#### [Stored data]

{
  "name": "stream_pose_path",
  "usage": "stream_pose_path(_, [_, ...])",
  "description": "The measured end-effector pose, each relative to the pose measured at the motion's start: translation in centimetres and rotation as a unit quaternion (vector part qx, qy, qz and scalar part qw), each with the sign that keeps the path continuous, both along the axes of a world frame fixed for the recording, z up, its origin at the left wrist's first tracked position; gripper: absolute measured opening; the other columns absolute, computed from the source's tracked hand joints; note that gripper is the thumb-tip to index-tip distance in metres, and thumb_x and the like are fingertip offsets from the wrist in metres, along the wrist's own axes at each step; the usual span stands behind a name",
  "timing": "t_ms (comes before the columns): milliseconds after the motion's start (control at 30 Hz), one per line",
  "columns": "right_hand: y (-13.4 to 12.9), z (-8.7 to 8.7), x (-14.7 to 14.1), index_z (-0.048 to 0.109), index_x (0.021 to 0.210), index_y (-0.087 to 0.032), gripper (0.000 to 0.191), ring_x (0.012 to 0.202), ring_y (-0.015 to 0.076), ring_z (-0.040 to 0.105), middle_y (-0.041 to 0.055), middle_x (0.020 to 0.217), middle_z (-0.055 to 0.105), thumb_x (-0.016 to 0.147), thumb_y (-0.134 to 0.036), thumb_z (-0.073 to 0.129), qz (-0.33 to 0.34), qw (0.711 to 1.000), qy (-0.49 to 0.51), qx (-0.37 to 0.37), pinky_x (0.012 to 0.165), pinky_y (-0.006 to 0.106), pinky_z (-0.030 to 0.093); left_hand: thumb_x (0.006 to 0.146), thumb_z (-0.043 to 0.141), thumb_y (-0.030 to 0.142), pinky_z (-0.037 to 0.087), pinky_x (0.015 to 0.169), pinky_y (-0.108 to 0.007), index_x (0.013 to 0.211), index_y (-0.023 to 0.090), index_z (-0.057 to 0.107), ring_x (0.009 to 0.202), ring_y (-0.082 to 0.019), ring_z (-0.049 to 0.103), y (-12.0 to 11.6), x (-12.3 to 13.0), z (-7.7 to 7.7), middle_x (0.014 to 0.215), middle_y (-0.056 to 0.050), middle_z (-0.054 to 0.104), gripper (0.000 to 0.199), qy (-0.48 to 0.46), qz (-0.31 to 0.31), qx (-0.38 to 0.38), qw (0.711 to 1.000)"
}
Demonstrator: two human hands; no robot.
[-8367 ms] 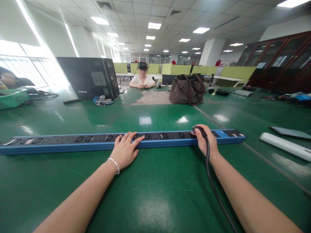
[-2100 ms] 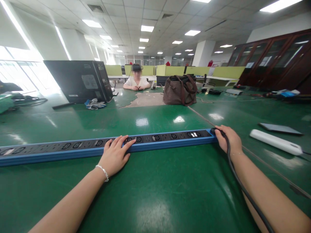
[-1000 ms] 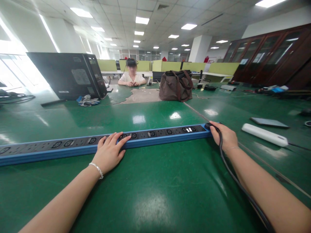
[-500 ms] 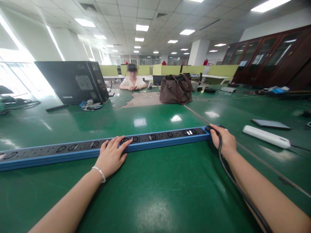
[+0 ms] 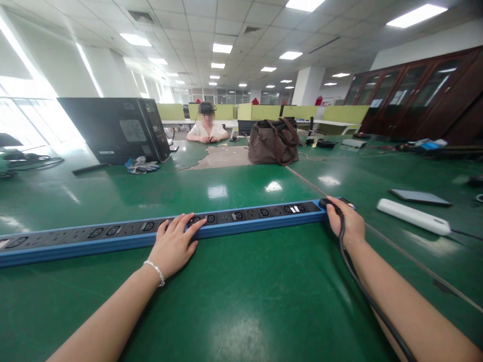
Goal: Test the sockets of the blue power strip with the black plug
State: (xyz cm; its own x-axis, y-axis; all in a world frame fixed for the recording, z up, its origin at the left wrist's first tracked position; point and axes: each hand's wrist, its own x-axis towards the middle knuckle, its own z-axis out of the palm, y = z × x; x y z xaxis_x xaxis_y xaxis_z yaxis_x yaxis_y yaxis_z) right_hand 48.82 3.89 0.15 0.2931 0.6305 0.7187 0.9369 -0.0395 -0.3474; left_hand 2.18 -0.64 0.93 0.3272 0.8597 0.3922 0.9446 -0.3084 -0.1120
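Holding plug (image 5: 323,202) against power strip (image 5: 241,230) | right hand (image 5: 347,222) grasping plug, left hand (image 5: 174,242) spread atop | seating hidden; plug not yet released

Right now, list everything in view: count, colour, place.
table: 1, green, foreground
strip: 1, blue and black, across table
plug: 1, black, near strip's right end
cord: 1, black, plug to bottom edge
bar: 1, white, right
slab: 1, grey, behind bar
bag: 1, brown, far middle
computer case: 1, black, far left
gloves: count unclear, grey-blue, before case
rod: 1, black, left of gloves
cables: uncounted, black, left edge
clutter: uncounted, mixed, far right
person: 1, white top, across table
partitions: several, yellow-green, background
cabinet: 1, brown, right rear
windows: uncounted, white, left
lights: several, white, ceiling
bracelet: 1, silvery, left wrist
left hand: 1, bare, on strip
right hand: 1, bare, holding plug
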Motion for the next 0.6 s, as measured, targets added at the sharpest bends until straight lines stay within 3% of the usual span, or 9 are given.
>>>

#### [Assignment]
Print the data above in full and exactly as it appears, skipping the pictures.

#### [Task answer]
{
  "name": "stream_pose_path",
  "usage": "stream_pose_path(_, [_, ...])",
  "description": "The measured end-effector pose, each relative to the pose measured at the motion's start: translation in centimetres and rotation as a unit quaternion (vector part qx, qy, qz and scalar part qw), each with the sign that keeps the path continuous, both along the axes of a world frame fixed for the recording, z up, its origin at the left wrist's first tracked position; gripper: absolute measured opening; the other columns absolute, computed from the source's tracked hand joints; note that gripper is the thumb-tip to index-tip distance in metres, and thumb_x and the like are fingertip offsets from the wrist in metres, along the wrist's own axes at each step; the usual span stands behind a name",
  "timing": "t_ms (comes before the columns): milliseconds after the motion's start (control at 30 Hz), one per line",
  "columns": "right_hand: y (-13.4 to 12.9), z (-8.7 to 8.7), x (-14.7 to 14.1), index_z (-0.048 to 0.109), index_x (0.021 to 0.210), index_y (-0.087 to 0.032), gripper (0.000 to 0.191), ring_x (0.012 to 0.202), ring_y (-0.015 to 0.076), ring_z (-0.040 to 0.105), middle_y (-0.041 to 0.055), middle_x (0.020 to 0.217), middle_z (-0.055 to 0.105), thumb_x (-0.016 to 0.147), thumb_y (-0.134 to 0.036), thumb_z (-0.073 to 0.129), qz (-0.33 to 0.34), qw (0.711 to 1.000), qy (-0.49 to 0.51), qx (-0.37 to 0.37), pinky_x (0.012 to 0.165), pinky_y (-0.006 to 0.106), pinky_z (-0.030 to 0.093); left_hand: thumb_x (0.006 to 0.146), thumb_z (-0.043 to 0.141), thumb_y (-0.030 to 0.142), pinky_z (-0.037 to 0.087), pinky_x (0.015 to 0.169), pinky_y (-0.108 to 0.007), index_x (0.013 to 0.211), index_y (-0.023 to 0.090), index_z (-0.057 to 0.107), ring_x (0.009 to 0.202), ring_y (-0.082 to 0.019), ring_z (-0.049 to 0.103), y (-12.0 to 11.6), x (-12.3 to 13.0), z (-7.7 to 7.7), middle_x (0.014 to 0.215), middle_y (-0.056 to 0.050), middle_z (-0.054 to 0.104), gripper (0.000 to 0.199), qy (-0.48 to 0.46), qz (-0.31 to 0.31), qx (-0.38 to 0.38), qw (0.711 to 1.000)"
}
Demonstrator: two human hands; no robot.
[-8367 ms] 
[-2100 ms] 
[-1000 ms] 
[-500 ms] 
[+0 ms] 
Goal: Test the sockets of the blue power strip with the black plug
State: (xyz cm; its own x-axis, y-axis; all in a world frame fixed for the recording, z up, its origin at the left wrist's first tracked position; point and axes: each hand's wrist, its own x-axis towards the middle knuckle, its own z-axis out of the palm, y = z × x; x y z xaxis_x xaxis_y xaxis_z yaxis_x yaxis_y yaxis_z) right_hand 48.82 3.89 0.15 0.2931 0.6305 0.7187 0.9369 -0.0395 -0.3474; left_hand 2.18 -0.64 0.93 0.3272 0.8597 0.3922 0.9446 -0.3084 -0.1120
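Holding plug (image 5: 323,202) against power strip (image 5: 241,230) | right hand (image 5: 347,222) grasping plug, left hand (image 5: 174,242) spread atop | seating hidden; plug not yet released

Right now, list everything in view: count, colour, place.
table: 1, green, foreground
strip: 1, blue and black, across table
plug: 1, black, near strip's right end
cord: 1, black, plug to bottom edge
bar: 1, white, right
slab: 1, grey, behind bar
bag: 1, brown, far middle
computer case: 1, black, far left
gloves: count unclear, grey-blue, before case
rod: 1, black, left of gloves
cables: uncounted, black, left edge
clutter: uncounted, mixed, far right
person: 1, white top, across table
partitions: several, yellow-green, background
cabinet: 1, brown, right rear
windows: uncounted, white, left
lights: several, white, ceiling
bracelet: 1, silvery, left wrist
left hand: 1, bare, on strip
right hand: 1, bare, holding plug
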Motion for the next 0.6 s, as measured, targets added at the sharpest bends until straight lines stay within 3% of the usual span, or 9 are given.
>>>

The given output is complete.